§ **Required action**:
Search the data for "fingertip". Return each matching line.

------ Task input

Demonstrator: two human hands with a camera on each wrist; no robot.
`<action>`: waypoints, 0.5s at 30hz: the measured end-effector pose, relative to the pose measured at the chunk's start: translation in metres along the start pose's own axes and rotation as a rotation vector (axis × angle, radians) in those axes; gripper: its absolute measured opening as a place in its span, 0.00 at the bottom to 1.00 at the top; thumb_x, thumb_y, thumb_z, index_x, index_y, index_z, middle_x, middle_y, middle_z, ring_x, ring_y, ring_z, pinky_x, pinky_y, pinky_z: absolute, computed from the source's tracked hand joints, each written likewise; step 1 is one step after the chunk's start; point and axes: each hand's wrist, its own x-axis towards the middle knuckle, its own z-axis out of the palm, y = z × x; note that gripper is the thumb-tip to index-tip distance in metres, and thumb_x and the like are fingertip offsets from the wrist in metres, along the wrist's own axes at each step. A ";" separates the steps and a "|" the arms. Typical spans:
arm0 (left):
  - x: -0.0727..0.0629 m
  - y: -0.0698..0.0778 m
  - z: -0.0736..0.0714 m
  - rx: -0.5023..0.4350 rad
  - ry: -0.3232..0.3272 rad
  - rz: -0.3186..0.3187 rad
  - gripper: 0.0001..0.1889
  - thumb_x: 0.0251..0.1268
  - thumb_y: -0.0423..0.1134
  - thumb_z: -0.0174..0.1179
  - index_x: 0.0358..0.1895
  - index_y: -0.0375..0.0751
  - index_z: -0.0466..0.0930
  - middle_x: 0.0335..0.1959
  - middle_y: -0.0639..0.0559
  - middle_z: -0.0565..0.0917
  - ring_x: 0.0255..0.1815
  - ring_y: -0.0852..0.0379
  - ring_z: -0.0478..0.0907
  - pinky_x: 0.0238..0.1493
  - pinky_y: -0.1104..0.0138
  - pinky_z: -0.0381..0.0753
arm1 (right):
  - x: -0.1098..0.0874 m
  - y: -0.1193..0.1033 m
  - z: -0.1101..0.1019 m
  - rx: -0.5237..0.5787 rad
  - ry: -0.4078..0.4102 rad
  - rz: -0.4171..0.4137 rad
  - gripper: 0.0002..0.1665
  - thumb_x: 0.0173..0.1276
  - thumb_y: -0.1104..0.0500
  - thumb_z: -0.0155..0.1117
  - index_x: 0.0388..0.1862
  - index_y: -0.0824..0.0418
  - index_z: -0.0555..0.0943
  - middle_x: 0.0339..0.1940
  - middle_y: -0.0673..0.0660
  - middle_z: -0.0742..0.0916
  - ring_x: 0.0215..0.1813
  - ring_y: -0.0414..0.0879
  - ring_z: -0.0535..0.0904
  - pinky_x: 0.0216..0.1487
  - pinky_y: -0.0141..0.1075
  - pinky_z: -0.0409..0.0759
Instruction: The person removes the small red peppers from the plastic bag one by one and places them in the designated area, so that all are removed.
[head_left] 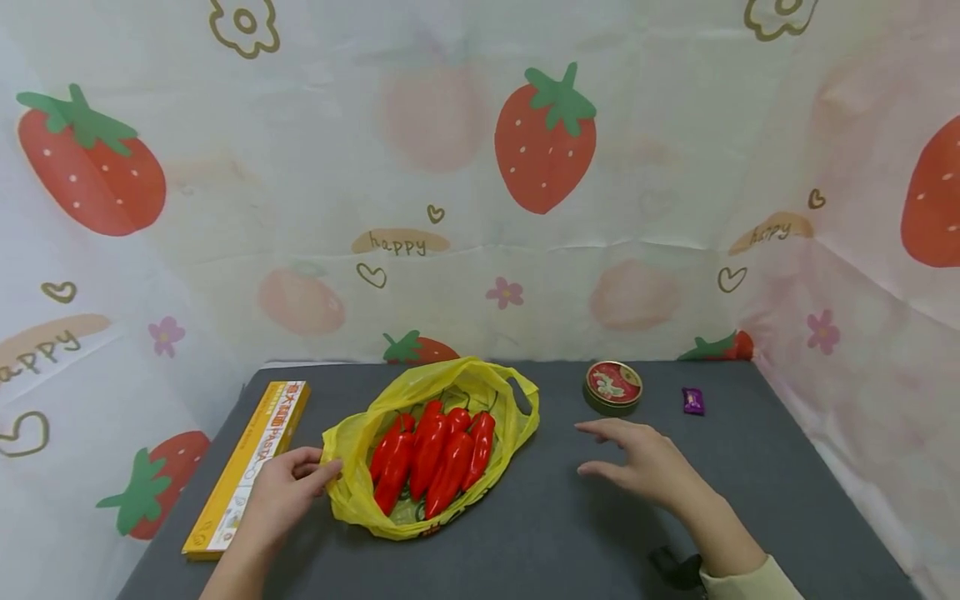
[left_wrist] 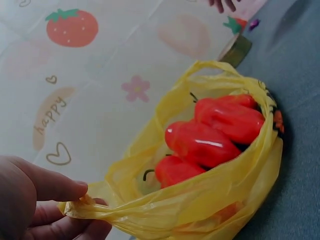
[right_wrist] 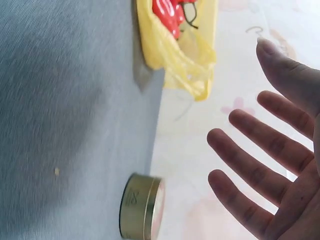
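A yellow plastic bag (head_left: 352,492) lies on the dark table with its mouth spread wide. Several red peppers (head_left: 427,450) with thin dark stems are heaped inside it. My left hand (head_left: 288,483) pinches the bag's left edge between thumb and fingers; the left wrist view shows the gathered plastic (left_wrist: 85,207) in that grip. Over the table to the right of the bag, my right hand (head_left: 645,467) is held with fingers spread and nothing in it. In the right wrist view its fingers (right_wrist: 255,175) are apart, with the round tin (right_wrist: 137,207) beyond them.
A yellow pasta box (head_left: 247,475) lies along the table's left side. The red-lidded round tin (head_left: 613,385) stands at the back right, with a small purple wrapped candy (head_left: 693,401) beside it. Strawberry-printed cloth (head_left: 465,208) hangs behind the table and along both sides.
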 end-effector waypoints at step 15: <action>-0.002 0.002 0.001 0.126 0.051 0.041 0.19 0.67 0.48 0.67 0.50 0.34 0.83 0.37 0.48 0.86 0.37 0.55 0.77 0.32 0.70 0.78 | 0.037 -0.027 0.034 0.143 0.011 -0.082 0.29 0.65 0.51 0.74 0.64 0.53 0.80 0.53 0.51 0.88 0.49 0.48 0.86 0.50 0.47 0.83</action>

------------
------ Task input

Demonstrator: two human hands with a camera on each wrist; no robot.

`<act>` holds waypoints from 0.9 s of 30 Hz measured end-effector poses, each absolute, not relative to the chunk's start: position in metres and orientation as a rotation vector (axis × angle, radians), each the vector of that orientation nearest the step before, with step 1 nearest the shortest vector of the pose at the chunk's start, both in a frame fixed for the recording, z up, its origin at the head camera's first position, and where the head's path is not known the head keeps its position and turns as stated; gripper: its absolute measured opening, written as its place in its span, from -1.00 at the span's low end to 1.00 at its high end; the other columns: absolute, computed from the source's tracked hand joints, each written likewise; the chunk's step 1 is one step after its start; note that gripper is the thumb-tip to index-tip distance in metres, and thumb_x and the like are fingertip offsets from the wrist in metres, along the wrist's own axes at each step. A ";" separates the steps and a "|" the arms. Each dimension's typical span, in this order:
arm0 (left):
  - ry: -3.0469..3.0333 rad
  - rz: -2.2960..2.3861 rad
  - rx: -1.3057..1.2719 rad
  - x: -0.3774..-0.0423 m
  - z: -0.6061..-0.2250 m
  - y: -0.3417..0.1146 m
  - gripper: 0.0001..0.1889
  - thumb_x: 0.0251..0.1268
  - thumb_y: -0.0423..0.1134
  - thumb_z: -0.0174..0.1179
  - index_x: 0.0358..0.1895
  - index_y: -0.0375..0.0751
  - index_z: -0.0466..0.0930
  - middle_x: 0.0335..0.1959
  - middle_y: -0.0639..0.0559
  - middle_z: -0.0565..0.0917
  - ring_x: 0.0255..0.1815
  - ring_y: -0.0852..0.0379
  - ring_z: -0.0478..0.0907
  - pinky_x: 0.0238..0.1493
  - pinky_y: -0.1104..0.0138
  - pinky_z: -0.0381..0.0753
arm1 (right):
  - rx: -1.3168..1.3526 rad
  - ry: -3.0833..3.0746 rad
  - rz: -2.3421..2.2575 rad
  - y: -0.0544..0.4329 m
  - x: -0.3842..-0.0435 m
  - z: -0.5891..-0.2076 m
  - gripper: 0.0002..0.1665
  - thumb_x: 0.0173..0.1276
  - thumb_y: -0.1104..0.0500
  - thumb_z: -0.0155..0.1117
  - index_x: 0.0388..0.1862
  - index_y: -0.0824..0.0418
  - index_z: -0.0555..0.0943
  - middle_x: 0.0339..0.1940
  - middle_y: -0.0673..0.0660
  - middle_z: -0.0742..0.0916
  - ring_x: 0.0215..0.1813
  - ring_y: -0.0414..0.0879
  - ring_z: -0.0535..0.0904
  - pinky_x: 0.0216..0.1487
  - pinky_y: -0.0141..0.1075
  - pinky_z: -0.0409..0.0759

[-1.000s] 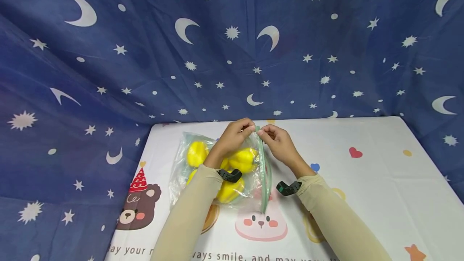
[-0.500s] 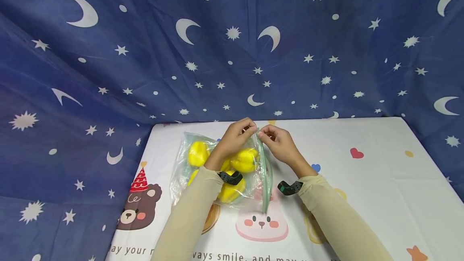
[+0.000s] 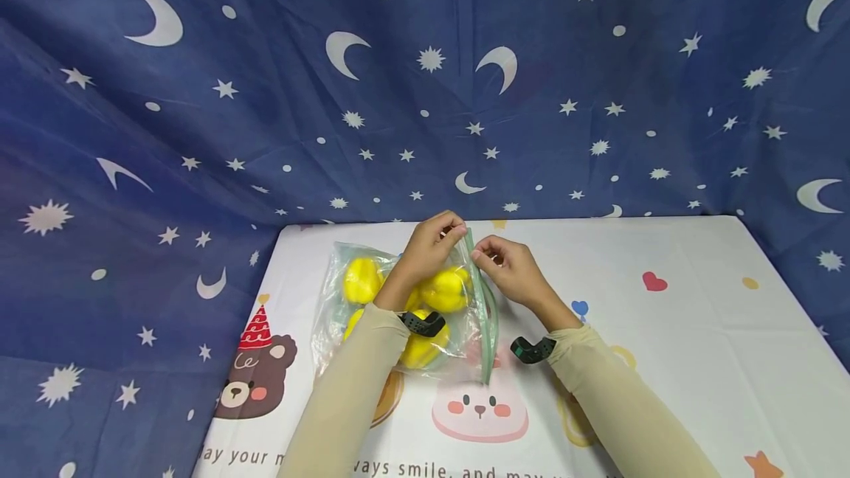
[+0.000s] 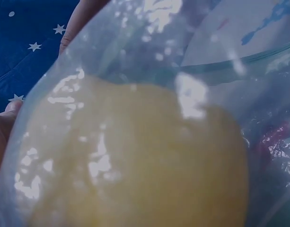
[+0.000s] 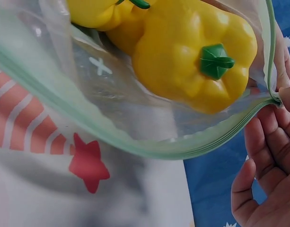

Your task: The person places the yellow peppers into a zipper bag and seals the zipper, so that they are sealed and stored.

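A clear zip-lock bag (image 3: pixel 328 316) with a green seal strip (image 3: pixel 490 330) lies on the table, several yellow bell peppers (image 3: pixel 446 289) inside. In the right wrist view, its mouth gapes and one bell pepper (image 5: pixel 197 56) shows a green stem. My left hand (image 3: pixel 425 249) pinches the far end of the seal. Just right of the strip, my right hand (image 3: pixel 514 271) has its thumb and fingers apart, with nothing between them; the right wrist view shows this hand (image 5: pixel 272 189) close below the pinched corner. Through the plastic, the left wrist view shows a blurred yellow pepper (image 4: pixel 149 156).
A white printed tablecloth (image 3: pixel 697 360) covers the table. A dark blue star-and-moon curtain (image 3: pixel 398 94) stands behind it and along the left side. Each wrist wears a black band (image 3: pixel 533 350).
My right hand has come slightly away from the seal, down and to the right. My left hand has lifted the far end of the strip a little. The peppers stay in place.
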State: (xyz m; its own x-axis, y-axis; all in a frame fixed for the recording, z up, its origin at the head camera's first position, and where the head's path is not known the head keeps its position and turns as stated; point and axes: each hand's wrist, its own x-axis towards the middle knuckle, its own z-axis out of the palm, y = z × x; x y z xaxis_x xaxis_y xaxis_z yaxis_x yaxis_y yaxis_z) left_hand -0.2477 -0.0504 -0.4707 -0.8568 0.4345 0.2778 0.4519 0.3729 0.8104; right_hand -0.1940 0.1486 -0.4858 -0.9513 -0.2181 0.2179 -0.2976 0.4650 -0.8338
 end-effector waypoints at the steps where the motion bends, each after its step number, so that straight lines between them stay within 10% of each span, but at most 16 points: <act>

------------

§ **Solution for this task**:
`<action>`: waypoints, 0.5s at 30hz: the measured end-effector pose, relative to the pose measured at the chunk's start: translation in metres along the start pose's own axes and rotation as a rotation vector (axis × angle, radians) in those axes; gripper: its absolute measured opening as a place in its span, 0.00 at the bottom to 1.00 at the top; thumb_x, thumb_y, thumb_z, index_x, index_y, index_z, middle_x, middle_y, middle_z, ring_x, ring_y, ring_z, pinky_x, pinky_y, pinky_z: absolute, computed from the source's tracked hand joints, each written likewise; step 1 is one step after the chunk's start; point and axes: each hand's wrist, its own x-axis towards the middle knuckle, its own z-axis out of the palm, y = z × x; note that gripper is the thumb-tip to index-tip distance in metres, and thumb_x and the like are fingertip offsets from the wrist in metres, along the wrist's own axes at each step. A ";" separates the steps and a "|" the arms. Typical spans:
`<act>` holds waypoints from 0.9 s of 30 Hz measured end-effector poses, each absolute, not relative to the chunk's start: position in metres and orientation as a rotation vector (axis × angle, radians), each the vector of that orientation nearest the step before, with step 1 nearest the shortest vector of the pose at the chunk's start, both in a frame fixed for the recording, z up, its origin at the head camera's first position, and where the head's path is not known the head keeps its position and turns as stated; gripper: its absolute measured opening, written as its place in its span, from -1.00 at the span's low end to 1.00 at its high end; the other columns: absolute, computed from the source's tracked hand joints, each written likewise; the chunk's step 1 is one step after its start; note that gripper is the thumb-tip to index-tip distance in metres, and thumb_x and the like are fingertip offsets from the wrist in metres, along the wrist's own axes at each step. A ";" separates the steps and a "|" the arms. Each dimension's typical span, in this order:

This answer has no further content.